- Cinderblock as seen in Teen Titans Go!

Publication information
- Publisher: DC Comics
- First appearance: Teen Titans "Divide and Conquer"
- First comic appearance: Titans (vol. 2) #17 (November 2009)
- Created by: David Slack
- Voiced by: Dee Bradley Baker

In-story information
- Abilities: In TV series: Super-strength Durability In comics: Regeneration

= Cinderblock (character) =

Cinderblock is a supervillain who appeared in DC Comics. He first appeared in Teen Titans (2003), voiced by Dee Bradley Baker, and was later incorporated into the comics following Final Crisis.

==Fictional character biography==
===Teen Titans (animated series)===
Cinderblock is a humanoid concrete monster of unknown origin. In the episode "Divide and Conquer", Slade sends Cinderblock to break Plasmus out of prison. Despite the Titans' efforts, Cinderblock succeeds in freeing Plasmus and devastating part of the prison, inciting a prison break that the Titans stop. After Cinderblock frees Plasmus, Slade sends Cinderblock to attack the city while the Teen Titans are busy fighting Plasmus. Cinderblock is taken down by Cyborg.

In the episode "Apprentice", Robin battles Cinderblock in the sewers while looking for Slade's hideout. He is easily defeated by Robin due to a tracking device planted on him that leads Robin to Slade.

In the episode "Aftershock", Slade has Terra free Cinderblock, Overload, and Plasmus from prison and dispatches them to different parts of the city. Robin and Starfire end up fighting Cinderblock until Terra attacks them. Cinderblock is combined with Overload and Plasmus to form Ternion, a composite monster who is defeated by the Titans.

In the fifth season, Cinderblock appears as a member of the Brotherhood of Evil. In the episode "Titans Together", the remaining Titans - Jericho, Pantha, Herald, Más, and Beast Boy - convene to rescue the other Titans after they are captured by the Brotherhood. Jericho possesses Cinderblock and accesses his memories, learning that the Brotherhood's base is in Paris. Jericho and his teammates infiltrate the Brotherhood's base, with Jericho pretending to have captured his fellow Titans. However, Jericho blows his cover when he attempts to speak to Private HIVE, since Cinderblock is normally mute. After Jericho leaves his body, Cinderblock participates in the subsequent fight against the Titans, but is defeated.

===Comics===
Cinderblock is integrated into the mainline comics continuity in Titans #17 (2009). He is shown battling the newest incarnation of the Teen Titans in downtown San Francisco, and absorbs most of their attacks with little damage. Beast Boy and Wonder Girl impale Cinderblock with a metal pipe, causing his body to crumble. Bombshell hurls Cinderblock's head into the San Francisco Bay before he can regenerate.

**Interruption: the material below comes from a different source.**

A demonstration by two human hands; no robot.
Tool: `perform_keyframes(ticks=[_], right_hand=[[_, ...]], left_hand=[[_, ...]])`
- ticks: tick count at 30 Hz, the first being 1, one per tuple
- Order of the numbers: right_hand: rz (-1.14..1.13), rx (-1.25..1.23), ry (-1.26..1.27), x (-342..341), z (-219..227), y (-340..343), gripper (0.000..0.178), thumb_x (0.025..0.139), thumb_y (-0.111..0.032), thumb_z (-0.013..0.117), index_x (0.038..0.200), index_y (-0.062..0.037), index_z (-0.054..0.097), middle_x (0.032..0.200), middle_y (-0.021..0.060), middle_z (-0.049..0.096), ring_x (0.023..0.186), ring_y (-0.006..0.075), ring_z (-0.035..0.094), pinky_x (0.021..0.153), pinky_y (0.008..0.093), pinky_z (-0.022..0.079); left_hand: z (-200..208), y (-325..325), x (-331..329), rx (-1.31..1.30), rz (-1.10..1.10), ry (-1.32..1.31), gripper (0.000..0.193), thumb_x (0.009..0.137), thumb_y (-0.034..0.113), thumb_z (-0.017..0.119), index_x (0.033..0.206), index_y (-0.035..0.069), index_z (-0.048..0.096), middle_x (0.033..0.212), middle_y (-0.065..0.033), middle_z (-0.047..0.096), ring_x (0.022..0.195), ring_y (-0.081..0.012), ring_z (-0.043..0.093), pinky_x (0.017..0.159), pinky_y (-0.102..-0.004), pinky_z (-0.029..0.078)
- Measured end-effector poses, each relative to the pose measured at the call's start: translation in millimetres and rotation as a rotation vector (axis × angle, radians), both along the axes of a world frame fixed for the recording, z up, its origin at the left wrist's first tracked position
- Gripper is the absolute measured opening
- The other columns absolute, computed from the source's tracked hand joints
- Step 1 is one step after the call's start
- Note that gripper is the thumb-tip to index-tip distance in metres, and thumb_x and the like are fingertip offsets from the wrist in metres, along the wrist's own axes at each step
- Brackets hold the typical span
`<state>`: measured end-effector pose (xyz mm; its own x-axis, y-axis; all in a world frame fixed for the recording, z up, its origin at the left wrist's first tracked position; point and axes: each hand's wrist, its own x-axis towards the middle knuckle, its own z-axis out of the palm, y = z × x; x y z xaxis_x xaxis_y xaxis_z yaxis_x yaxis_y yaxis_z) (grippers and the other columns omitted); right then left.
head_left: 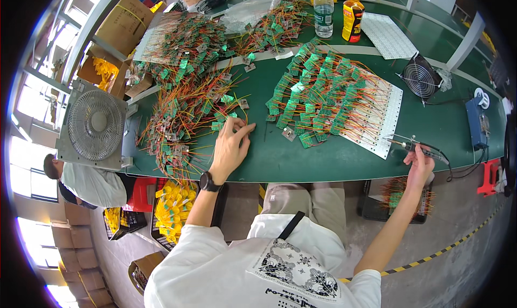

This version of Cinderblock is capable of speech, but speaks in a fragmented manner.

==Powers and abilities==
Cinderblock is made of concrete and possesses superhuman strength and durability. In the comics, he can reform his body if destroyed.

==In other media==
- Cinderblock appears in Teen Titans Go!.
- Cinderblock appears in Teen Titans (2006), voiced again by Dee Bradley Baker.